Risk scores predicting severe courses of COVID-19 could be useful leading to early and more intense monitoring. This would be important to initiate necessary intensive medical measures at an early stage, to look closer on other effected organ systems than the respiratory system (especially for affected renal function, neurologic impairments, and myocardial involvement [1
]) and thus to initiate the necessary instrumental diagnostics, which would otherwise be used rather cautiously due to the risk of infection.
With the redefinition for sepsis and septic shock in 2016 a new bedside clinical score termed quick Sequential Organ Failure Assessment (qSOFA) was recommended to identify infected patients at high risk for bad outcomes. Other than the more extensive original SOFA score it provides simple criteria using only alteration in mentation, hypotension (systolic blood pressure of 100 mm Hg or less) and increased respiratory rate (≥ 22/min). A score ≥ 2 was recommended as an indicator for potential sepsis in patients with suspected infection outside the intensive care unit (ICU) and was found to be as accurate as the SOFA score in predicting their mortality [2
]. Jiang et al. [3
] found a qSOFA score ≥ 2 being strongly associated with mortality in patients with pneumonia including six studies with 17,868 patients in a meta-analysis in 2018.

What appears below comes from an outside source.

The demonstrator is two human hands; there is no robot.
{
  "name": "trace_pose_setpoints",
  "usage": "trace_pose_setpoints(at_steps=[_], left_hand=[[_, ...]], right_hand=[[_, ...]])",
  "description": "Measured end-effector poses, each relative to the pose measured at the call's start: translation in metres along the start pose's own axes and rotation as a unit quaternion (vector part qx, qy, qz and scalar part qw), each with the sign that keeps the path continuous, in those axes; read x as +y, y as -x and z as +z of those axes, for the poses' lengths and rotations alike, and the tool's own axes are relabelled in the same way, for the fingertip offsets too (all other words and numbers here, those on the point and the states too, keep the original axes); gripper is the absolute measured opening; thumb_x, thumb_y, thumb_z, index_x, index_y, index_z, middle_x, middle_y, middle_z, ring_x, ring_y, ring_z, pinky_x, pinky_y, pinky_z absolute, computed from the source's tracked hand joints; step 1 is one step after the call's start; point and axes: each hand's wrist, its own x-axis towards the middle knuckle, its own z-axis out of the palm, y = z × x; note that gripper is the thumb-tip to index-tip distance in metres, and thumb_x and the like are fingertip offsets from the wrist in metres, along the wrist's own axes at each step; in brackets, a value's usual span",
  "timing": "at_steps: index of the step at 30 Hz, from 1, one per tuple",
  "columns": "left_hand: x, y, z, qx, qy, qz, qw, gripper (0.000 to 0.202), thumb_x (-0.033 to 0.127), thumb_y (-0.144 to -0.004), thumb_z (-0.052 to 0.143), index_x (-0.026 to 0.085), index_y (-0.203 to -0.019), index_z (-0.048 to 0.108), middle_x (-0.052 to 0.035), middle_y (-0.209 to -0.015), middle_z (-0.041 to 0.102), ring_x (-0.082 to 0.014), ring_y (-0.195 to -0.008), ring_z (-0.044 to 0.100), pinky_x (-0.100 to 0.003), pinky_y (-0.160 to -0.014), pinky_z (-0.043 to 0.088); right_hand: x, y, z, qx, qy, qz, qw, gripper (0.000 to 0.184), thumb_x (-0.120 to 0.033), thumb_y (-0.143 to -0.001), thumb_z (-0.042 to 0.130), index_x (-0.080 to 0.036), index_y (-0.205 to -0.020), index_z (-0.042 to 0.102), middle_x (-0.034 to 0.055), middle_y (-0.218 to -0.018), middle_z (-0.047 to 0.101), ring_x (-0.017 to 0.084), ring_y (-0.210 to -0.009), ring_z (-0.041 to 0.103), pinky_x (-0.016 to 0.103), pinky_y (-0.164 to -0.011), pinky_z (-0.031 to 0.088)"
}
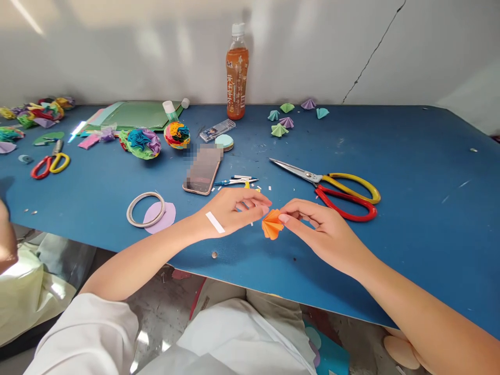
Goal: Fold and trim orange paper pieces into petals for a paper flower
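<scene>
A small orange pleated paper fan (pixel 272 225) is pinched between the thumb and fingers of my right hand (pixel 318 226), above the table's front part. My left hand (pixel 240 209) is closed, thumb and forefinger tips together right at the fan's upper left edge. Whether anything sits between those tips I cannot make out. A short white strip (pixel 215 222) lies across the back of my left wrist. Large scissors with yellow and red handles (pixel 346 195) lie just beyond my right hand. Pens (pixel 236 181) and small white scraps are beyond my left hand.
Several pleated paper pieces (pixel 279 129) lie at the back near a drink bottle (pixel 236 83). A phone (pixel 203 169), tape roll (pixel 130 211), purple paper circle (pixel 167 216), paper balls (pixel 145 144) and smaller scissors (pixel 50 162) lie leftward. Another person's arm (pixel 5 239) shows at left.
</scene>
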Motion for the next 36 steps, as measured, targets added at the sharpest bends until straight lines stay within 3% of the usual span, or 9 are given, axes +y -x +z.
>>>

However, due to the threatened capacities of health care systems worldwide during the COVID-19 pandemic, there is a strong need for a validated clinical risk score to identify patients with confirmed SARS-CoV‑2 infection at risk for severe or critical disease progression. Due to its ease of access requiring no laboratory tests, qSOFA could be a valuable tool for risk stratification in patients with COVID-19 and help clinicians with the decision upon start or escalation of therapy and the consideration of referring patients to the intensive care unit. Its predictive value for mortality and critical progression in patients with COVID-19, however, has not been sufficiently evaluated so far.
The aim of this pilot study was to ascertain the value of the qSOFA score as a first screening tool for a risk of critical disease progression in hospitalized COVID-19 on the day of admission. Critical disease progression was defined as ICU admission or death.
Materials and methods
Study setting and design
We retrospectively analyzed data from polymerase chain reaction (PCR)-confirmed COVID-19 patients hospitalized at Kepler University Hospital in Linz (KUK), Austria, between March 5 and July 23, 2020.

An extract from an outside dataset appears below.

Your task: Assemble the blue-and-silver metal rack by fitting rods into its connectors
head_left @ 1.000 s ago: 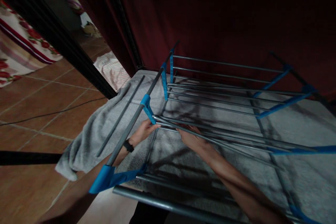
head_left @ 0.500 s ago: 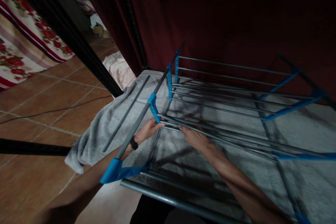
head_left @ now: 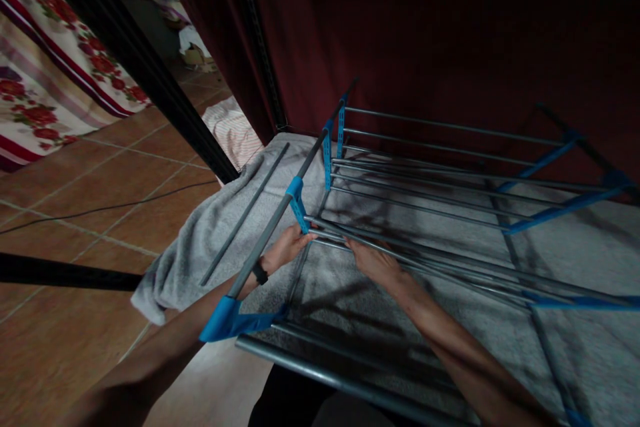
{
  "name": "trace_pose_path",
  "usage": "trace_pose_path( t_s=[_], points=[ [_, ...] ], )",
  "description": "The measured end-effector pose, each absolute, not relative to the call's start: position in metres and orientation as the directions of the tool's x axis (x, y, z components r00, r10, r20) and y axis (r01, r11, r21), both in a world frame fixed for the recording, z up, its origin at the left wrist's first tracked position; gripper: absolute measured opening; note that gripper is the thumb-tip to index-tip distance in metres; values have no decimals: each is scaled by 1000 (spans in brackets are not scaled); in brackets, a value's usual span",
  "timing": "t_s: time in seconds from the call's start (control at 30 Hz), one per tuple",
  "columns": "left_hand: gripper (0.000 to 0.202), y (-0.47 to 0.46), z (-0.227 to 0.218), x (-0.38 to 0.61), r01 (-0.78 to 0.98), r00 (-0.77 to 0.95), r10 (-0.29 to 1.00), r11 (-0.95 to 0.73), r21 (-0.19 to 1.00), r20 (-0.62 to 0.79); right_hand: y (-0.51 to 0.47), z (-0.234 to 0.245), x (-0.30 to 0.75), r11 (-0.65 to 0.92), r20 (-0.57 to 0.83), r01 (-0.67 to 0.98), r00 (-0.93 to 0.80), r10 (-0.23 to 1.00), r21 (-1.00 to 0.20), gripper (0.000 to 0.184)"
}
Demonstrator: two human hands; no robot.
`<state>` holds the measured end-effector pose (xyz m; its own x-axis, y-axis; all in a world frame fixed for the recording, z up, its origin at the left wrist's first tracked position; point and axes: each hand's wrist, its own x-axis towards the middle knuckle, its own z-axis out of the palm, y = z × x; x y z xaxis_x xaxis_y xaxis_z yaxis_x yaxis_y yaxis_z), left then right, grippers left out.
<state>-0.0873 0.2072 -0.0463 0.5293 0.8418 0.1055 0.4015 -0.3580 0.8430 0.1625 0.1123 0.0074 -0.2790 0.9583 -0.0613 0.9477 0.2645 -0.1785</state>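
A rack of grey metal tubes and blue plastic brackets lies on a grey blanket [head_left: 227, 203]. My left hand [head_left: 287, 248], with a dark band at the wrist, is closed around the lower end of a blue bracket [head_left: 299, 208], where tube ends meet it. To its right, my right hand [head_left: 373, 260] is closed on a thin metal tube [head_left: 330, 244] close to that bracket. Several loose-looking tubes cross just above my right hand. A thicker metal tube [head_left: 310, 368] runs across in front of my body.
One separate grey tube [head_left: 245, 213] lies on the blanket at left. Black metal posts [head_left: 150, 100] stand beside the tiled floor [head_left: 100, 187], where a dark cable [head_left: 115, 207] runs. A dark red curtain [head_left: 425, 33] hangs behind the rack. Farther left hangs a flowered cloth [head_left: 55, 73].
The view has shifted slightly, so the whole scene sits a little farther right. Both hands keep the same places on the rack.
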Motion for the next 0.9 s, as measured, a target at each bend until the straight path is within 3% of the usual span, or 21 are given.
trace_pose_path(
  t_s=[0.43, 0.67, 0.77, 0.9],
  points=[
    [45, 206, -46, -86, 480, 514, 848, -409, 776, 129, 113, 3, 160, 277, -1, 945, -282, 960, -176, 43],
    [26, 212, -22, -97, 568, 633, 758, -593, 572, 157, 87, -14, 173, 482, 186, 860, -452, 872, -170, 53],
    [17, 212, -14, -101, 573, 635, 750, -619, 536, 188, 67, -20, 188, 502, 179, 836, -471, 864, -220, 58],
    [24, 215, -5, -109, 590, 696, 688, -710, 384, 203, 37, -26, 205, 429, 89, 821, -429, 899, -377, 62]
  ],
)
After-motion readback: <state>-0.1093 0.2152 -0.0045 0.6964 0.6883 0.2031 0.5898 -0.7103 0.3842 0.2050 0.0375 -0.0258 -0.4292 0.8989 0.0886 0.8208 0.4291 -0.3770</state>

The study was approved by the local ethics committee of Upper Austria (approval number [EK Nr] 1085/2020). We included adult patients who were admitted to the hospital not requiring ICU initially (= normal ward) and had a positive SARS-CoV‑2 real-time polymerase chain reaction (PCR) test. Every test result from a respiratory sample was considered, including naso-/pharyngeal swab, tracheal secretion or bronchoalveolar lavage.
Definitions and qSOFA score
Critical disease progression was defined as being transferred from the normal ward to the ICU or death. The qSOFA score considers (a) a Glasgow coma scale value smaller than 15, (b) a respiratory rate ≥ 22/min and (c) a systolic blood pressure of ≤ 100 mm Hg. The highest score (max. 3 points) is associated with poor prognosis. These qSOFA scores were collected 3–5 times daily during clinical routine, depending on the patient’s general condition. We used the worst score of day 0 and the last documented score before the critical event (ICU transfer or death) for the analysis.

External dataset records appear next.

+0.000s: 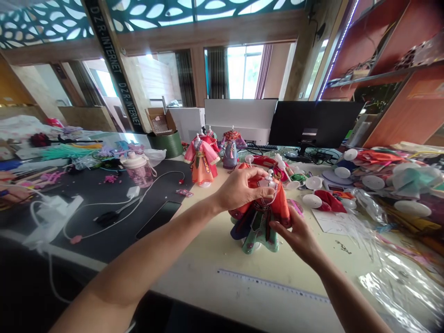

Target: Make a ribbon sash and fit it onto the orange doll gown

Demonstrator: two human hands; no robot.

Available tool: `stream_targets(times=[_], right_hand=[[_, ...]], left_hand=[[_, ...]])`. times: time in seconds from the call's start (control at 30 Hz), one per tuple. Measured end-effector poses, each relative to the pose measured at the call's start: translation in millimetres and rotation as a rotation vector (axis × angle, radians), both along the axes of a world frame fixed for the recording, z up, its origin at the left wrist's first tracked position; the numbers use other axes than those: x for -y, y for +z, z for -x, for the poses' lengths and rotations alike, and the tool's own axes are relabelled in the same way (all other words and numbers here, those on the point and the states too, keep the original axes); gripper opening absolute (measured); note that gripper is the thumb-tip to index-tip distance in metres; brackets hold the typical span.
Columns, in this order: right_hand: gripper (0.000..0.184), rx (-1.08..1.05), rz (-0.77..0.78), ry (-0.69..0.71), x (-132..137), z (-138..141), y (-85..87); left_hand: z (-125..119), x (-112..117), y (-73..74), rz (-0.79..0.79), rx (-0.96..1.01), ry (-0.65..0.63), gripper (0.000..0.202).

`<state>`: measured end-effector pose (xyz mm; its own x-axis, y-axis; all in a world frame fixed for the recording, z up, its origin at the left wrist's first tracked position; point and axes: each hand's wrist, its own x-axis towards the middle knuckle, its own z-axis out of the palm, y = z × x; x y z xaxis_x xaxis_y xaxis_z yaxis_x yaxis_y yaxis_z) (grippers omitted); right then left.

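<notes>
A small doll costume (261, 221) with an orange-red top and a green and purple skirt stands on a white mannequin stand on the cream table (208, 249). My left hand (241, 187) grips its upper part, fingers pinched at the collar. My right hand (298, 236) holds the lower right side of the dress, fingers curled on the fabric. Behind it stand finished costumes: a pink and orange one (201, 162) and a purple and red one (231, 148).
White round stands (312, 200) and piled fabrics (398, 180) lie at the right, with clear plastic bags (398, 273) in front. A phone (157, 218), cables, a pink bottle (138, 169) and a green tub (168, 142) sit on the left. Monitors (312, 122) stand behind.
</notes>
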<state>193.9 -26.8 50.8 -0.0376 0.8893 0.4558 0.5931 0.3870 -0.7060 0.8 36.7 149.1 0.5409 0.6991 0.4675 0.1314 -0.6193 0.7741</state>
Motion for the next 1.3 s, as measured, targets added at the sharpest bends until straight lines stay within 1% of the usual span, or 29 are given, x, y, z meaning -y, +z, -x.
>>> stream_targets(times=[0.13,0.23,0.37,0.43,0.53,0.6,0.67,0.77,0.87,1.03,1.17,1.3], right_hand=[[0.04,-0.042,0.081,0.028,4,-3,-19.3],[0.041,-0.088,0.142,0.041,8,-3,-30.1],[0.041,-0.092,0.209,-0.009,12,-4,-42.2],[0.041,-0.088,0.243,-0.018,13,-4,-46.7],[0.04,-0.119,0.281,0.034,15,-2,-50.2],[0.039,-0.154,0.295,0.075,16,-1,-51.0],[0.041,-0.177,0.287,0.092,16,0,-52.2],[0.045,-0.186,0.248,0.068,18,-1,-56.4],[0.043,-0.149,0.256,0.046,20,-3,-62.1],[0.041,-0.051,0.308,-0.019,23,-4,-70.5],[0.038,0.066,0.245,-0.039,24,-3,-79.0],[0.035,0.229,0.059,-0.041,25,1,-90.6]], left_hand=[[-4,-3,-3.0,-0.038,0.019,0.034,0.027],[-5,-4,-1.0,-0.063,0.013,0.065,0.022],[-3,-6,3.0,-0.043,-0.019,0.049,0.022],[-3,-7,3.0,-0.021,-0.02,0.018,0.024],[-2,-11,1.1,0.025,0.002,-0.016,0.023],[-2,-14,1.1,0.047,0.019,-0.011,0.022],[1,-20,4.2,0.052,0.021,0.013,0.022],[9,-31,16.3,0.098,0.065,0.027,0.019],[19,-48,34.8,0.189,0.15,0.031,0.015],[33,-79,63.7,0.249,0.115,0.185,0.009],[43,-106,78.6,0.197,0.127,0.295,0.008],[50,-131,93.7,0.064,0.129,0.396,0.008]])
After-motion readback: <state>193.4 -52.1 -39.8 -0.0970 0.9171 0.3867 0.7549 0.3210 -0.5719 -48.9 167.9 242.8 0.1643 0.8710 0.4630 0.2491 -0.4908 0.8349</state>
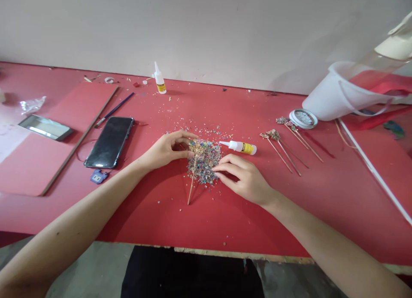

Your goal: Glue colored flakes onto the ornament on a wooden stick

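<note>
My left hand (168, 149) grips the ornate head of a gold hairpin (192, 183) between thumb and fingers. The pin's long stem slants down towards the table's front edge. Beneath the hairpin lies a heap of small, shiny, multicoloured chips (207, 171). At the right side of this heap, my right hand (246, 178) has its thumb and fingertips pinched together; whatever may be between them is too small to make out. Just behind my right hand, a glue bottle (243, 147) with a yellow label lies on its side, nozzle pointing at the heap.
Several hairpins (285, 154) lie to the right, near a round tin (303, 118) and a white bucket (334, 92). A second glue bottle (160, 81) stands at the back. On the left are a phone (109, 142), a paintbrush (115, 109) and a shallow box (45, 127).
</note>
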The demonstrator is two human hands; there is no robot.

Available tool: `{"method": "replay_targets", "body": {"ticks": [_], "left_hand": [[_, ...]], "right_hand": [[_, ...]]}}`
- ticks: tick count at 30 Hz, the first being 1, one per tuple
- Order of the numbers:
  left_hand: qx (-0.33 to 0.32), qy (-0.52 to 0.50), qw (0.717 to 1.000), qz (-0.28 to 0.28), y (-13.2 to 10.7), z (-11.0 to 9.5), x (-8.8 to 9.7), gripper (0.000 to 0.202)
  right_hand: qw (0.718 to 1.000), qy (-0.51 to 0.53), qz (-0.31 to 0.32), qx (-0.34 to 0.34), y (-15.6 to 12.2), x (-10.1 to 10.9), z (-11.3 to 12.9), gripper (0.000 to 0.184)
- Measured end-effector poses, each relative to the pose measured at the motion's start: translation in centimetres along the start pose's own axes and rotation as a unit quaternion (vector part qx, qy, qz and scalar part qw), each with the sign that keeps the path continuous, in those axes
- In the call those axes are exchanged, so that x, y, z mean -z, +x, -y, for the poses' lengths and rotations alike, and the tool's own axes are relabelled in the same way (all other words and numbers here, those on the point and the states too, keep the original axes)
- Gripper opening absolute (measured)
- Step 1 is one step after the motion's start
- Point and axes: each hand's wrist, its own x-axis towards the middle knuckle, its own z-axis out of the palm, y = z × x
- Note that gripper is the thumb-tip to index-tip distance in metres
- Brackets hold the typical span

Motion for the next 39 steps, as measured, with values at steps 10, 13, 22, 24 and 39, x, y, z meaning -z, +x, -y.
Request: {"method": "replay_targets", "body": {"ticks": [10,13,22,24,39], "left_hand": [[-0.024,-0.025,0.999,-0.002,-0.1,0.2,0.0,0.044],[-0.028,-0.022,0.999,0.0,0.0,0.1,0.0,0.045],[-0.028,-0.016,0.999,0.003,-0.1,-0.1,0.1,0.044],[-0.028,-0.014,1.0,0.005,-0.1,-0.1,0.1,0.044],[-0.017,-0.019,1.0,0.017,-0.1,-0.2,0.2,0.046]], "right_hand": [[0.998,-0.057,-0.031,0.016,0.6,-0.6,0.3,0.014],[0.996,-0.082,-0.021,0.017,1.0,-0.9,0.5,0.013],[0.996,-0.085,-0.013,0.018,1.2,-1.1,0.5,0.013],[0.996,-0.083,-0.013,0.016,1.3,-1.2,0.5,0.013],[0.987,0.11,-0.041,-0.107,1.2,-0.4,1.2,0.01]]}}
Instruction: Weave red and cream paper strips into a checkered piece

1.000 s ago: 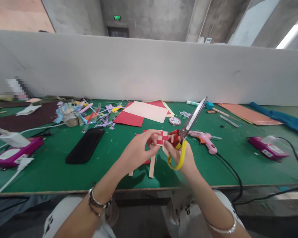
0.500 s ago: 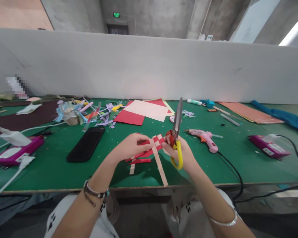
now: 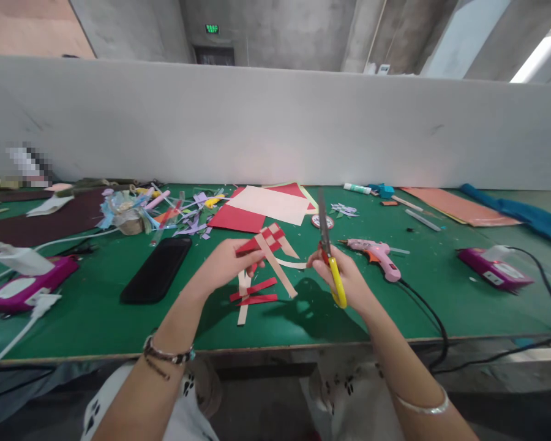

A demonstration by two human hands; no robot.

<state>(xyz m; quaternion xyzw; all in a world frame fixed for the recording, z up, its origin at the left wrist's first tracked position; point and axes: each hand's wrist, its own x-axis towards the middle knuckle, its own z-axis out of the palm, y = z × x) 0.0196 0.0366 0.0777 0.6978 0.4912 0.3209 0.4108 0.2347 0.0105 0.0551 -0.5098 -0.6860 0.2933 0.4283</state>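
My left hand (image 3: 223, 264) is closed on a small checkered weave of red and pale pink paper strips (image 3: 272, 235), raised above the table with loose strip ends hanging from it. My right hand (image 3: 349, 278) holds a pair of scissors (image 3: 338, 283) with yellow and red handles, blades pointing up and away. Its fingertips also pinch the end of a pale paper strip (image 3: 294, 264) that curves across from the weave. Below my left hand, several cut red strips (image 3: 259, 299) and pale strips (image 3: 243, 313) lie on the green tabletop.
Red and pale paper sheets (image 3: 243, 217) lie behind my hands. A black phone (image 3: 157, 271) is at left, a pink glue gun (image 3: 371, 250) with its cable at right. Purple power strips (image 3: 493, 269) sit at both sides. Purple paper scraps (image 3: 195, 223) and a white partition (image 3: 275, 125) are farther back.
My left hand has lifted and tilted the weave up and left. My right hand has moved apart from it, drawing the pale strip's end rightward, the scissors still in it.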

Molecular SARS-CoV-2 testing
SARS-CoV‑2 PCR analyses were routinely performed with the fully automated Cobas 6800 system (Roche, Mannheim, Germany). Selective amplification of target nucleic acid from the sample is achieved using target-specific forward and reverse primers for ORF1a/b nonstructural region that is unique to SARS-CoV‑2. Additionally, a conserved region in the structural protein envelope E‑gene is used for pan-Sarbecovirus detection, which also detects SARS-CoV‑2. A tested sample is considered positive if any of the aforementioned target genes returns a positive result as indicated by a target specific Ct-value.
Alternatively, especially before the introduction of the SARS-CoV‑2 test on the Cobas 6800 instrument, viral RNA was extracted either with MagNA Pure total nucleic acid large volume kit (Roche, Mannheim, Germany) or with the QIAsymphony virus/pathogen midi kit (Qiagen, Hilden, Germany). PCR analyses were subsequently performed with the COVID-19 PCR kit (Genesig, Camberley, UK) utilizing the RdRP gene as a single target assay on the Cobas z 480 instrument (Roche, Mannheim, Germany).
Data collection and statistical methods
Patient data collected included demographics including body mass index (BMI), comorbidities, smoking status, symptoms, symptom onset, time interval between symptom onset and ICU transfer and/or death, time interval between hospital admission and ICU transfer and/or death, radiological course, and vital signs including blood pressure, Glasgow Coma Scale (GCS), respiratory rate, and pulsoxymetric peripheral oxygen saturation. These data were routinely collected during clinical care and documented in the electronic patient file. Retrospectively, they were transferred to a MS Excel spreadsheet version 2010 (Microsoft, Redmond, WA, USA) by one of the authors and crosschecked by another one.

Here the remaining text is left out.